### Task to carry out
Using the entries below, output each line exactly from the first through the one that contains "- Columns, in".

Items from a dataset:
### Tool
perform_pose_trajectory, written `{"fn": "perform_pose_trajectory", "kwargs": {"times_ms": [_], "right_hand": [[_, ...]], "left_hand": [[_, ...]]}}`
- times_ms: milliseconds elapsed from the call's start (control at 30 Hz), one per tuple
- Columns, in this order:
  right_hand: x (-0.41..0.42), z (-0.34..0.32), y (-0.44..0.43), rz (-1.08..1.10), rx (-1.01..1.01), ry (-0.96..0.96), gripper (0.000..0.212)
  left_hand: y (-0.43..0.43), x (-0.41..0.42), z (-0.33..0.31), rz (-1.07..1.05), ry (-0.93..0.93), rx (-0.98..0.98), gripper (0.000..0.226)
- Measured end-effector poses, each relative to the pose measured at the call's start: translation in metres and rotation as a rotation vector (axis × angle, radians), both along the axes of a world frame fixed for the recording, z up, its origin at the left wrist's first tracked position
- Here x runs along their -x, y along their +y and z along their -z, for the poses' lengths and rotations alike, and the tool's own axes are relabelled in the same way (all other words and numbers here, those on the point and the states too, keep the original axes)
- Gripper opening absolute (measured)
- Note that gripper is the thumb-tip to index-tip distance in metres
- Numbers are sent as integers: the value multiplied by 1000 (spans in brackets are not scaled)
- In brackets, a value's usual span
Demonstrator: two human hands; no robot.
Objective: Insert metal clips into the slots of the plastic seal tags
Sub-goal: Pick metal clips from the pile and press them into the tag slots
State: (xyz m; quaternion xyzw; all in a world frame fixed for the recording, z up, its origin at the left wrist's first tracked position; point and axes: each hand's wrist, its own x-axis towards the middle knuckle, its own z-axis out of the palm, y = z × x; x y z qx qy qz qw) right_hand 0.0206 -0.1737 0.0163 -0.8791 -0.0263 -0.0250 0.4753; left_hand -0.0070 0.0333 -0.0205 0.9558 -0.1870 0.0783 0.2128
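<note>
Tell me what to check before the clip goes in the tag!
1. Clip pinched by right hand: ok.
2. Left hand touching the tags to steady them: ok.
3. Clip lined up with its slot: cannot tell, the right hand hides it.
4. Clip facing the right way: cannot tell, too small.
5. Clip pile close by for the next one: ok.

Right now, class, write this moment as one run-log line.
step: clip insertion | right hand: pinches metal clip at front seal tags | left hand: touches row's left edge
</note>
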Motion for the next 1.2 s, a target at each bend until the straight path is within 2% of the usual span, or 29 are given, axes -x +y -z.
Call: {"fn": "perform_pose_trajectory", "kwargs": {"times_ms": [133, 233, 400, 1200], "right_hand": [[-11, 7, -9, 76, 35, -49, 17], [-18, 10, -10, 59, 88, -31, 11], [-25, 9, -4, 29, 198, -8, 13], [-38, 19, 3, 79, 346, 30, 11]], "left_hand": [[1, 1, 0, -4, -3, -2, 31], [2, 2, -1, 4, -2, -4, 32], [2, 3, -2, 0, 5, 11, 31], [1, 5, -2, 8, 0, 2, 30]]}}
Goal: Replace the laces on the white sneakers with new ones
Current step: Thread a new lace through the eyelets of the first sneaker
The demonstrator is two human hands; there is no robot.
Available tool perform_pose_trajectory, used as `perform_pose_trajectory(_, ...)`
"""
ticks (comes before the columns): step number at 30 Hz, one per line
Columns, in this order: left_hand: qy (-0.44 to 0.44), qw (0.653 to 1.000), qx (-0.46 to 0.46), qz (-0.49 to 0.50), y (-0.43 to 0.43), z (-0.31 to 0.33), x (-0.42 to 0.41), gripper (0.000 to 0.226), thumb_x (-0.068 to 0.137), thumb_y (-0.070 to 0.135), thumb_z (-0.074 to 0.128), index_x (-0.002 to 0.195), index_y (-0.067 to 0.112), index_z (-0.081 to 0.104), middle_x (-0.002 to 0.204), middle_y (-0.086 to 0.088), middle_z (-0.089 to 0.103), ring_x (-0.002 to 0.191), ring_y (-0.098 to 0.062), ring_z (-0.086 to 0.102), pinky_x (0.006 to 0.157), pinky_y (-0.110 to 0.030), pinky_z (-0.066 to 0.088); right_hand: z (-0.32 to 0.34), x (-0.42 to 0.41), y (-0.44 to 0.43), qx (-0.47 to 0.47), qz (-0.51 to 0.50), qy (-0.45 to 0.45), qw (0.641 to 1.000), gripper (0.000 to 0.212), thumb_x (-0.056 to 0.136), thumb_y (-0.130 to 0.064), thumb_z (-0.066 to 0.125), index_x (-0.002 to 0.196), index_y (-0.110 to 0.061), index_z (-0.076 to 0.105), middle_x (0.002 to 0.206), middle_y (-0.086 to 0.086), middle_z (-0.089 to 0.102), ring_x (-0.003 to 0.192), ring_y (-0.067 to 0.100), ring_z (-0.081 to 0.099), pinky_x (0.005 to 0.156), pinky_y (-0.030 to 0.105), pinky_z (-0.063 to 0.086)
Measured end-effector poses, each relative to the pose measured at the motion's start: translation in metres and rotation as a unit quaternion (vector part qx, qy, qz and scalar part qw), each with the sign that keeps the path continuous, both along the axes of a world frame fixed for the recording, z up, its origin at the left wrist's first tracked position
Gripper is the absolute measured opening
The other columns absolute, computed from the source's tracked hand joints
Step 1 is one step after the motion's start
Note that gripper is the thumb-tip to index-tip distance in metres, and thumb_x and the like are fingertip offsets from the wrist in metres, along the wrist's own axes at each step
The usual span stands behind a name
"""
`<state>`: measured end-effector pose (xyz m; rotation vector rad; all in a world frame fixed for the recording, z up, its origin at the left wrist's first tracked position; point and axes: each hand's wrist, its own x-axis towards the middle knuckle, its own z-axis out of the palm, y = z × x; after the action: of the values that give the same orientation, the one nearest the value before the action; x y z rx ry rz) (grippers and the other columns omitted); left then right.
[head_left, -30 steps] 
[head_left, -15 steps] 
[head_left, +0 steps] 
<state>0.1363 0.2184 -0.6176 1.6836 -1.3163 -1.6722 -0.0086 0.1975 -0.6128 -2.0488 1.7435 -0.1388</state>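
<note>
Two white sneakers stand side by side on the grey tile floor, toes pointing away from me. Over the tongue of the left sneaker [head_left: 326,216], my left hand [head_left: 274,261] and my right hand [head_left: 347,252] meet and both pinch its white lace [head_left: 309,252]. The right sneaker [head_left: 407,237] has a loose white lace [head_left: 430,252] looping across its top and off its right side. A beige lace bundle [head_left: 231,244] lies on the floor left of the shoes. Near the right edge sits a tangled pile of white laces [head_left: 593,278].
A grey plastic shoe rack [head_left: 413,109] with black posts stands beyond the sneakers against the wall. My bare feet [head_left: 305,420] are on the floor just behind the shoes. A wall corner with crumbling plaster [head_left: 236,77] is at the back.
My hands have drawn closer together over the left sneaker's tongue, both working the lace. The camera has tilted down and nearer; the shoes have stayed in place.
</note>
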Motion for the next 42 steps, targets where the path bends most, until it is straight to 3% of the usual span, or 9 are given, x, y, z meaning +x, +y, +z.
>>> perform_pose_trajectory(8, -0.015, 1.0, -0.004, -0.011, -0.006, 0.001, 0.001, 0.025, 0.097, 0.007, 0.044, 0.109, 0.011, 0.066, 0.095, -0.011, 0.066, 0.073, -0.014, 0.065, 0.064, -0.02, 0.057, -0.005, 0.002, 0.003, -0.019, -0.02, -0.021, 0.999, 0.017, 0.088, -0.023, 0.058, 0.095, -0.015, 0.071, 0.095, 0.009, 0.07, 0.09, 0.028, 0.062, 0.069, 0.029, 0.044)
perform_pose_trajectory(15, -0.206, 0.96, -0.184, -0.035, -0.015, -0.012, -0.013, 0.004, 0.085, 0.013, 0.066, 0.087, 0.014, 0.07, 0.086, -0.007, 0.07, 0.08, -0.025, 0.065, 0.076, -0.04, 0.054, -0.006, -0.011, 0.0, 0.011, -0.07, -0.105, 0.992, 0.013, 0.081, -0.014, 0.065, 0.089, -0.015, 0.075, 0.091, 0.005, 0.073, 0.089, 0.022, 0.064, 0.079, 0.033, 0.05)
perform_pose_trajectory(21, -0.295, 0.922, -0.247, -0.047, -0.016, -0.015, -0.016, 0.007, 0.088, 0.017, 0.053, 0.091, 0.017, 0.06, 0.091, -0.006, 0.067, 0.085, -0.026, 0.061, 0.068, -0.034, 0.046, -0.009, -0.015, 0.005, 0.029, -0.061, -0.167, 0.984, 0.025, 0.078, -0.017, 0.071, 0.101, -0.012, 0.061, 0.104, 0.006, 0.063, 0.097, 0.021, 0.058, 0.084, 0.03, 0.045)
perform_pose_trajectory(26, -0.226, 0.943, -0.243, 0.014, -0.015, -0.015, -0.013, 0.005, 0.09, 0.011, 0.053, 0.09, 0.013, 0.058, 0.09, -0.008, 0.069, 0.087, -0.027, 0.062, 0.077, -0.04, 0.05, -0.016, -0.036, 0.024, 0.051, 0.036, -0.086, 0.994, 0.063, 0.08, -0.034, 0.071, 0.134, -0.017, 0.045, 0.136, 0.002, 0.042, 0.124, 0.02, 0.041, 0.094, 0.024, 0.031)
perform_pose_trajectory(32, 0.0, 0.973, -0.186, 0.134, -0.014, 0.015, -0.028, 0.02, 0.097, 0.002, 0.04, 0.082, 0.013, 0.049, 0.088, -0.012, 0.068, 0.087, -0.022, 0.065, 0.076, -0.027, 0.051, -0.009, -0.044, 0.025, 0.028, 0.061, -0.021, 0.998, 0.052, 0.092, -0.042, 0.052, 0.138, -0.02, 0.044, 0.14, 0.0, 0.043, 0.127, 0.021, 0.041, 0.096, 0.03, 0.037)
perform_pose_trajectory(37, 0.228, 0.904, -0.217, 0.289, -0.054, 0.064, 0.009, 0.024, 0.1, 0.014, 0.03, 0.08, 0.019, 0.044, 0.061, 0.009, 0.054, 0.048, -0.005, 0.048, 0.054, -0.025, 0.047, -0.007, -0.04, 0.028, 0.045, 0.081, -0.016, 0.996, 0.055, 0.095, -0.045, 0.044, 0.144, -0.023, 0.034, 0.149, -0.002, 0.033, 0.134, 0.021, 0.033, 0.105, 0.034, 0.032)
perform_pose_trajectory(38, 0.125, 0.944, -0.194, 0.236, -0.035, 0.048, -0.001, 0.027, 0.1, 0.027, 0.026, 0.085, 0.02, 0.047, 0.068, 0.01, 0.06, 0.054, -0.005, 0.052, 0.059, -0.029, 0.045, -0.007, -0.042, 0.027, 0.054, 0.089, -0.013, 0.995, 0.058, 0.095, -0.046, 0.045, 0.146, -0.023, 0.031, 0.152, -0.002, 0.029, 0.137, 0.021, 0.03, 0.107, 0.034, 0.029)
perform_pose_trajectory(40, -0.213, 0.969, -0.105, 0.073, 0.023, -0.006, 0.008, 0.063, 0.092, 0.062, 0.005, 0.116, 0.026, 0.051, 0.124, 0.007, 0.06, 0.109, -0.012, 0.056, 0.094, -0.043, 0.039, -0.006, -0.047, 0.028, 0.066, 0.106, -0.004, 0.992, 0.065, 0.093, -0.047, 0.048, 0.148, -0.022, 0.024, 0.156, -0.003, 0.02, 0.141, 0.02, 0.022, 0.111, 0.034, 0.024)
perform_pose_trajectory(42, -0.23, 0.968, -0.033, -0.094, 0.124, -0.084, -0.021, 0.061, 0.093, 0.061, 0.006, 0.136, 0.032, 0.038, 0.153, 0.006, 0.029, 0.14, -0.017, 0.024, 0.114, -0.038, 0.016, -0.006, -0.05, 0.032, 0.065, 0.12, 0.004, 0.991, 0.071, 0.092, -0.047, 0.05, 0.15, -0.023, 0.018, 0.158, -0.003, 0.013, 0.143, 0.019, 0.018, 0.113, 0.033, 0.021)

### Result below
### Tool
perform_pose_trajectory, written `{"fn": "perform_pose_trajectory", "kwargs": {"times_ms": [_], "right_hand": [[_, ...]], "left_hand": [[_, ...]]}}`
- times_ms: milliseconds elapsed from the call's start (control at 30 Hz), one per tuple
- Columns, in this order:

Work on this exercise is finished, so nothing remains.